--- Task to carry out ---
All of the data below should come back exactly as written, minus its images.
Records shown Start Marker
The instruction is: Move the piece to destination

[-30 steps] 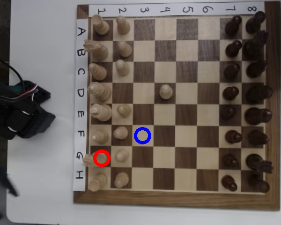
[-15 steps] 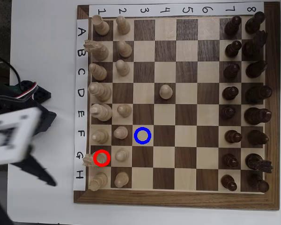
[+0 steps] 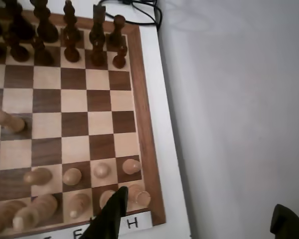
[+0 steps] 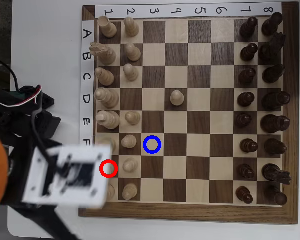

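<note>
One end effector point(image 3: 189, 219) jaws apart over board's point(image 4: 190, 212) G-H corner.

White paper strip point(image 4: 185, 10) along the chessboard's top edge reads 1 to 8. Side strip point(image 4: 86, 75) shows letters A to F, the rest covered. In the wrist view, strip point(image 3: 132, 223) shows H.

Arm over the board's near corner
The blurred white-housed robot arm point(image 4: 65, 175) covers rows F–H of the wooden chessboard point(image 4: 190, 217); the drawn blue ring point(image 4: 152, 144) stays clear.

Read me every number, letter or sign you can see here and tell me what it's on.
"1 2 3 4 5 6 7 8": paper strip along the chessboard's top edge, overhead view.
"A B C D E": paper strip down the board's left edge; lower letters hidden by the arm.
"H": same strip, wrist view.
</note>
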Available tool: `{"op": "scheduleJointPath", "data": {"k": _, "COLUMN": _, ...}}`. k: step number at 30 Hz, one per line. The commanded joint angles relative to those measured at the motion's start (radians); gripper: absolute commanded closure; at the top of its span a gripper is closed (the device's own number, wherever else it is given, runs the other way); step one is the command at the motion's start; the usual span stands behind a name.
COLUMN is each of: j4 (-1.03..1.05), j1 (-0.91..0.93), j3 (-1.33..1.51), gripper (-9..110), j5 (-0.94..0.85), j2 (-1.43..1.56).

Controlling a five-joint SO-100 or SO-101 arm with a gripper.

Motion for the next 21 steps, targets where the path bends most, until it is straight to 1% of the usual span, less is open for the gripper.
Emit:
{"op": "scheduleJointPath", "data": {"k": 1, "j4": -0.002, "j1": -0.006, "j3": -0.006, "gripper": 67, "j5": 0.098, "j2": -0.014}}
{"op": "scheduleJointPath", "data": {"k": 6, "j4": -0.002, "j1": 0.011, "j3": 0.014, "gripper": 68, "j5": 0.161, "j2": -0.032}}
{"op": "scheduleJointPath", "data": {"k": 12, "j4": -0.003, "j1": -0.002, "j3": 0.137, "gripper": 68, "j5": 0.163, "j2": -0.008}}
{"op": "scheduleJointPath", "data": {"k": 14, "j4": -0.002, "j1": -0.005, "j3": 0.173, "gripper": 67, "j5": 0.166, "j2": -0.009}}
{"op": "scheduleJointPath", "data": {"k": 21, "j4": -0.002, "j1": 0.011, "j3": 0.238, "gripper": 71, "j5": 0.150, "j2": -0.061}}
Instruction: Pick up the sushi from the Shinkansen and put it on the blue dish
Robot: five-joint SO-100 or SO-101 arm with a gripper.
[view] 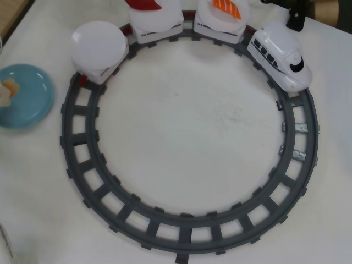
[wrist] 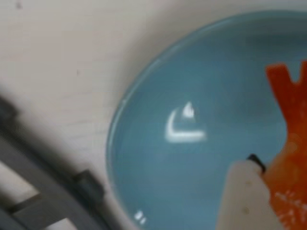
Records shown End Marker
--- Written response ---
The instruction is: Move the piece to destination

[-30 steps] 
[-15 steps] 
[+0 steps] 
[+0 steps] 

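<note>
One end effector point(image 3: 189, 219) jaws apart over board's point(image 4: 190, 212) G-H corner.

White paper strip point(image 4: 185, 10) along the chessboard's top edge reads 1 to 8. Side strip point(image 4: 86, 75) shows letters A to F, the rest covered. In the wrist view, strip point(image 3: 132, 223) shows H.

Arm over the board's near corner
The blurred white-housed robot arm point(image 4: 65, 175) covers rows F–H of the wooden chessboard point(image 4: 190, 217); the drawn blue ring point(image 4: 152, 144) stays clear.

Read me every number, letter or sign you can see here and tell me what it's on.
"1 2 3 4 5 6 7 8": paper strip along the chessboard's top edge, overhead view.
"A B C D E": paper strip down the board's left edge; lower letters hidden by the arm.
"H": same strip, wrist view.
</note>
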Available tool: `{"op": "scheduleJointPath", "data": {"k": _, "COLUMN": _, ...}}`. k: step number at 30 Hz, one per line. The commanded joint angles relative to those measured at the motion's start (radians); gripper: absolute commanded closure; at the top of its span a gripper is closed (the device's own number, wherever else it is given, runs the other way); step one is the command at the motion's start; the usual span stands behind a name.
COLUMN is each of: j4 (-1.03..1.05), j1 (-0.91..0.93), j3 (-1.33..1.51), gripper (-9..110), j5 (-0.94..0.85), j2 (-1.43..1.56).

Controlling a five-joint SO-100 or SO-101 arm with a gripper.

Motion for the next 21 steps, targets where the path bends most, until it is straight to 1% of the usual span, less is open for the gripper.
Emit:
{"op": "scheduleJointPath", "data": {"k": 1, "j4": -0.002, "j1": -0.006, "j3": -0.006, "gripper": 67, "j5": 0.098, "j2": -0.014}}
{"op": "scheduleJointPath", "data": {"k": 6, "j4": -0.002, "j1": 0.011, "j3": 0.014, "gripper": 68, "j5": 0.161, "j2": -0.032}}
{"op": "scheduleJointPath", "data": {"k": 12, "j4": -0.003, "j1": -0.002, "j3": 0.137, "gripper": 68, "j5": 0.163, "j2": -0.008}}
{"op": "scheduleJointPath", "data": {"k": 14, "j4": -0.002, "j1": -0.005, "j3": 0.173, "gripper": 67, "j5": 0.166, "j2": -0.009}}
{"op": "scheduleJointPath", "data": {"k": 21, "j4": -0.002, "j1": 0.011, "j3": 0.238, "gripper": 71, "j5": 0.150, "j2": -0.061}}
Instruction: Pick up the sushi from the Shinkansen and put it on the blue dish
Robot: five-joint SO-100 or SO-101 arm with a gripper.
[view] 
[wrist] 

That completes the response to the exercise.